- **Exercise instructions**
For the material below, return exactly the lines starting at the line containing "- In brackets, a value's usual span" and ending at the line containing "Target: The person", both ends included, and no others.

- **Data**
________________
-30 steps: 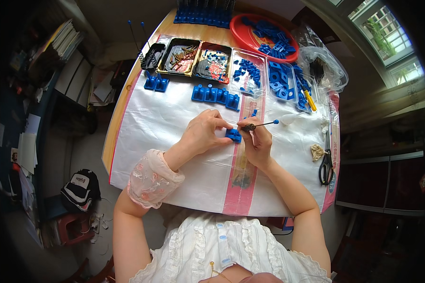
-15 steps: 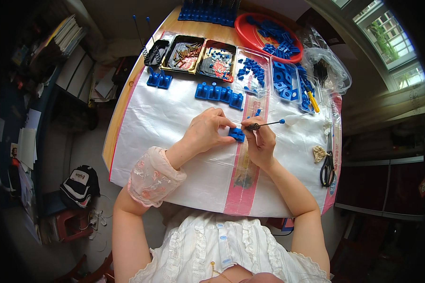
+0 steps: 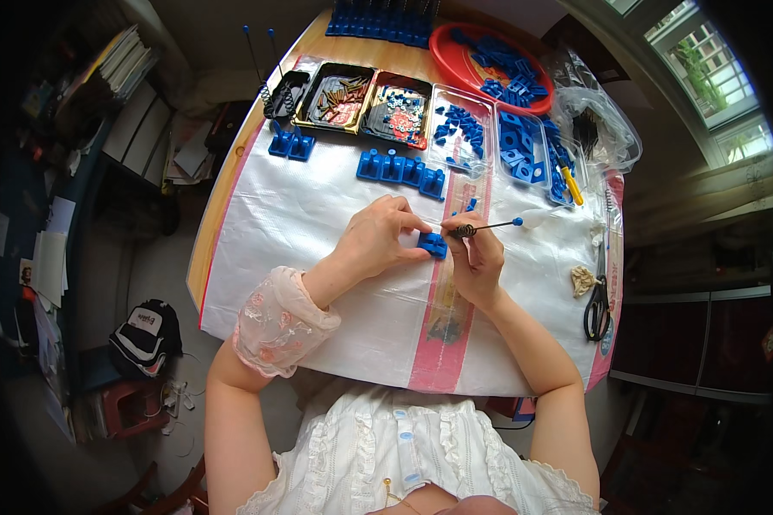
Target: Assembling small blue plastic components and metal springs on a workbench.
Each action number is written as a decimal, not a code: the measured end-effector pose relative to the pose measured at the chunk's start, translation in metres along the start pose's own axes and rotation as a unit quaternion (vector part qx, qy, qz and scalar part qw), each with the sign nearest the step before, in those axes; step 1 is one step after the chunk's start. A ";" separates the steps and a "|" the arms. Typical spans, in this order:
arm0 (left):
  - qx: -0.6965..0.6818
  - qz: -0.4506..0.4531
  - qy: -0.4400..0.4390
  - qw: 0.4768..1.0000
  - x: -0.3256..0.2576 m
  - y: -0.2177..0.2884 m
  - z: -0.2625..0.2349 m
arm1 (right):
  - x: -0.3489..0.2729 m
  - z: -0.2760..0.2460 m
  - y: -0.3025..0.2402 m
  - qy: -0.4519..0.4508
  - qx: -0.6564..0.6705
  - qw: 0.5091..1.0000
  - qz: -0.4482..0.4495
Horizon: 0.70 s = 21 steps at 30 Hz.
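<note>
Between thumb and fingers, my left hand [image 3: 376, 233] grips a small blue plastic block [image 3: 433, 245] on the white sheet. Close beside it, my right hand [image 3: 477, 259] is closed on a thin dark rod with a coiled spring [image 3: 464, 231] at its inner end and a blue ball tip [image 3: 517, 221] pointing right. The spring end sits near the block's upper right; whether they touch is hidden by my fingers. A few small blue pieces [image 3: 468, 206] lie just beyond my right hand.
Farther back stand joined blue blocks [image 3: 400, 174], a tray of brass-coloured screws [image 3: 321, 118], a tray of small nuts [image 3: 385, 136], clear boxes of blue parts [image 3: 439, 160] and a red basin [image 3: 442, 67]. A yellow-handled screwdriver [image 3: 571, 185] and black scissors [image 3: 597, 319] lie right.
Both hands stay almost in place with the same things held. The whole view has shifted very slightly.
</note>
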<state>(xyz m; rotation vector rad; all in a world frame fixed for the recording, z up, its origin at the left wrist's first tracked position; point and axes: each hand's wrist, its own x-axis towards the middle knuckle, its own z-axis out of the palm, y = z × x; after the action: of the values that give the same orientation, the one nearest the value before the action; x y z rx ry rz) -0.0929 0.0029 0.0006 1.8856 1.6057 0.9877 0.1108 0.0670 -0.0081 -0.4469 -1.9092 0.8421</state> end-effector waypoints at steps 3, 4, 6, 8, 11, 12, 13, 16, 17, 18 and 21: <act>0.000 -0.002 -0.004 1.000 0.001 0.001 -0.001 | 0.000 -0.001 -0.001 -0.004 -0.016 1.000 0.000; -0.001 -0.003 -0.005 1.000 0.001 0.001 -0.002 | 0.000 -0.002 0.000 -0.003 -0.018 1.000 -0.004; -0.001 -0.003 -0.006 1.000 0.001 0.002 -0.001 | -0.001 -0.002 0.001 -0.002 -0.022 1.000 -0.010; 0.001 -0.003 -0.005 1.000 0.001 0.001 -0.001 | -0.001 -0.001 0.002 0.001 -0.010 1.000 -0.006; -0.003 -0.001 -0.003 1.000 0.000 0.002 -0.002 | 0.000 -0.001 0.001 0.001 -0.009 1.000 -0.003; -0.003 0.000 -0.001 1.000 0.000 0.001 -0.002 | 0.000 -0.001 0.000 0.001 -0.012 1.000 -0.003; -0.004 0.002 0.000 1.000 0.000 0.000 -0.001 | 0.001 -0.001 -0.001 -0.001 -0.011 1.000 -0.004; -0.002 0.007 0.001 1.000 0.001 -0.002 0.000 | 0.002 -0.001 -0.002 -0.003 -0.006 1.000 -0.004; 0.000 0.008 0.001 1.000 0.001 -0.002 0.000 | 0.002 -0.001 -0.002 -0.003 -0.004 1.000 -0.001; -0.001 0.007 0.000 1.000 0.001 -0.001 0.000 | 0.002 -0.001 -0.003 -0.003 -0.001 1.000 0.001; -0.001 0.006 -0.001 1.000 0.002 0.000 -0.001 | 0.005 -0.001 -0.005 -0.008 0.006 1.000 -0.006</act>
<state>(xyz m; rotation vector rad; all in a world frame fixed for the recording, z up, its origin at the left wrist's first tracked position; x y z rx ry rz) -0.0935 0.0045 0.0014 1.8958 1.5935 0.9905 0.1099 0.0665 -0.0010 -0.4228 -1.9191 0.8509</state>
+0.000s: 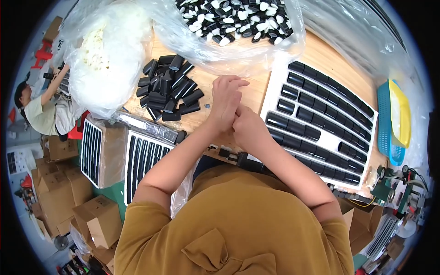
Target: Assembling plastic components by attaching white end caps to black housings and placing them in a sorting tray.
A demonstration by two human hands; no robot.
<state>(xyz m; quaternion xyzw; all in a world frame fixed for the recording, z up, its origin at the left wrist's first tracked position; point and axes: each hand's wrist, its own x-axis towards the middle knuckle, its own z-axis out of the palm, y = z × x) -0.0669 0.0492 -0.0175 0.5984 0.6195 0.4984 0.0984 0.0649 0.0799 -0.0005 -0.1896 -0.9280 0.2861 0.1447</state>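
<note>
My left hand [224, 101] and my right hand [250, 129] meet over the front part of the wooden table. The left hand's fingers bend over toward the right, one reaching out further. My right hand is closed, its thumb and forefinger pinched against the left hand. Whatever lies between them is hidden. Left of them is a loose pile of glossy black tube-like caps [160, 89]. On the right, a white tray [329, 139] holds rows of similar black pieces, with a few gaps in the rows.
A clear plastic bag [208, 55] with black and white oval pieces lies at the back. Another bag of cream pieces [98, 52] stands left of it. Blue and yellow baskets [389, 123] sit at the right edge. Filled trays [142, 158] and cardboard boxes [98, 220] are lower left. Another person [46, 101] works far left.
</note>
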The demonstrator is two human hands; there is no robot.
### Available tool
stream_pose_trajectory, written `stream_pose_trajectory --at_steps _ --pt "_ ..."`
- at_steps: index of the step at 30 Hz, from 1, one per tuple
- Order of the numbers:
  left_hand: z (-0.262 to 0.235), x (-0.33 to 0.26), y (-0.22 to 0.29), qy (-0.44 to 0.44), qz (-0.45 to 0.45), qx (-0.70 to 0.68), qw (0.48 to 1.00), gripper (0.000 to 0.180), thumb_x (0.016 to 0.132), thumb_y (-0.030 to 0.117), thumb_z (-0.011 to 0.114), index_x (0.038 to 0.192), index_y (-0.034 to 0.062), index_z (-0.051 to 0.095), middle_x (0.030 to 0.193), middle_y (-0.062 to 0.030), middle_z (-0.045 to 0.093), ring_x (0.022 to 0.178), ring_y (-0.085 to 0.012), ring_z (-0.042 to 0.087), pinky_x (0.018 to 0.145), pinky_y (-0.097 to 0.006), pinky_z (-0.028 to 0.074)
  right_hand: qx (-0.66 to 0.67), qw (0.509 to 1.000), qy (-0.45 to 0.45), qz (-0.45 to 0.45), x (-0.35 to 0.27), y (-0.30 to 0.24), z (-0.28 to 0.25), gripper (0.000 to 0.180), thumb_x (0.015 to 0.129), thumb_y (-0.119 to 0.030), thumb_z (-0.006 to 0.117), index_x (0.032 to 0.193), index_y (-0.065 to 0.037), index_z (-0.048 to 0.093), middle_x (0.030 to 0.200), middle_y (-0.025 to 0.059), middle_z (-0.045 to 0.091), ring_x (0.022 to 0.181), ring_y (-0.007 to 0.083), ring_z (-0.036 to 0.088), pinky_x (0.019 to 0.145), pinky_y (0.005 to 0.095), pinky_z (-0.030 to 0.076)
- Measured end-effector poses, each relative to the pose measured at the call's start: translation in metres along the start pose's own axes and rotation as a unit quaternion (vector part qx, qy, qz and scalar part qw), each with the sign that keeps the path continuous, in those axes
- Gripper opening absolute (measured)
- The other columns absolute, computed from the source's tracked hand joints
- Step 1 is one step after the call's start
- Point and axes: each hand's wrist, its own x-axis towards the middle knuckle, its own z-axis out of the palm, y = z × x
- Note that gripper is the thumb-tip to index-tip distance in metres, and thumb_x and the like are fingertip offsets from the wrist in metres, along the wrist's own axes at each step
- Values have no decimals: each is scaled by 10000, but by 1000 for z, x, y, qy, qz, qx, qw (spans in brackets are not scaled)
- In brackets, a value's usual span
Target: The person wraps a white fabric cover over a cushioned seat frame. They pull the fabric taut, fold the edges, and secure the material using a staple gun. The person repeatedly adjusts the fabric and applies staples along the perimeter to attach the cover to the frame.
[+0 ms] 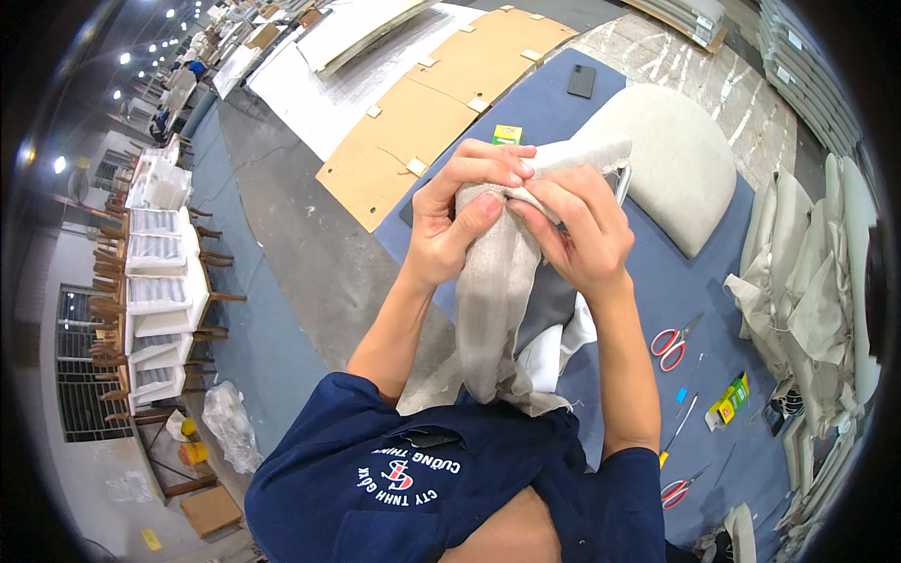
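Note:
A strip of beige-grey upholstery fabric [486, 291] is gathered up in front of my chest, its lower end hanging against my shirt. My left hand [455, 211] pinches its upper edge between thumb and fingers. Close beside it, my right hand [587, 225] grips a folded edge of the same fabric. The fingertips nearly meet at the fold; whatever lies inside it is hidden. Behind my right hand lies a rounded, light grey upholstered panel [666, 164]. A white piece of material [554, 352] shows below the hands.
The blue-covered table [699, 281] bears red-handled scissors [668, 349], a second pair [676, 494], a thin yellow-handled tool [666, 456], a green-yellow box [729, 402] and a phone [581, 81]. Fabric pieces [807, 281] hang at the right. Brown board [450, 103] lies ahead; chairs [164, 286] stand left.

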Motion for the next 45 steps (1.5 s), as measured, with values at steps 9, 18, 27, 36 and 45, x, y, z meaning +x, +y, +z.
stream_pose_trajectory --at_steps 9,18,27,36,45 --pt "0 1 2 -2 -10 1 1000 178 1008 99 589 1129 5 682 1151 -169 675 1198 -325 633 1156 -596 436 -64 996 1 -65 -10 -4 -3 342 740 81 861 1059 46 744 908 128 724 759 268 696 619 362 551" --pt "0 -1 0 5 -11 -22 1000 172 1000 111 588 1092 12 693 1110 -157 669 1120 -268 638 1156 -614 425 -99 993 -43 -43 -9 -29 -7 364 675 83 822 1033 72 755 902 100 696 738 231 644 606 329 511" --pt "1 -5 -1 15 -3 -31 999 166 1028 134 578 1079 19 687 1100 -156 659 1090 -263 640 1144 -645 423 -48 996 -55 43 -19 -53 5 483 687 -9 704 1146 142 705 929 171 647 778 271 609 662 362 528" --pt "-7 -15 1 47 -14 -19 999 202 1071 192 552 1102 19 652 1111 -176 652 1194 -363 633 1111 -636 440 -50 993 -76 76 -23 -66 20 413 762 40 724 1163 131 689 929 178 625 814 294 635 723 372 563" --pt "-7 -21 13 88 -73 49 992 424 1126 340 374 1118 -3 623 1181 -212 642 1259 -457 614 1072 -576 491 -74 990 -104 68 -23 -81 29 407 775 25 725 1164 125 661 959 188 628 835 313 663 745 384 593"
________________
- **Problem solution**
- In brackets, a value's usual span
Target: The person wraps a white fabric cover over a cushioned seat frame. They pull the fabric taut, fold the edges, and secure the material using a staple gun. The person repeatedly adjusts the fabric and applies staples along the perimeter to attach the cover to the frame.

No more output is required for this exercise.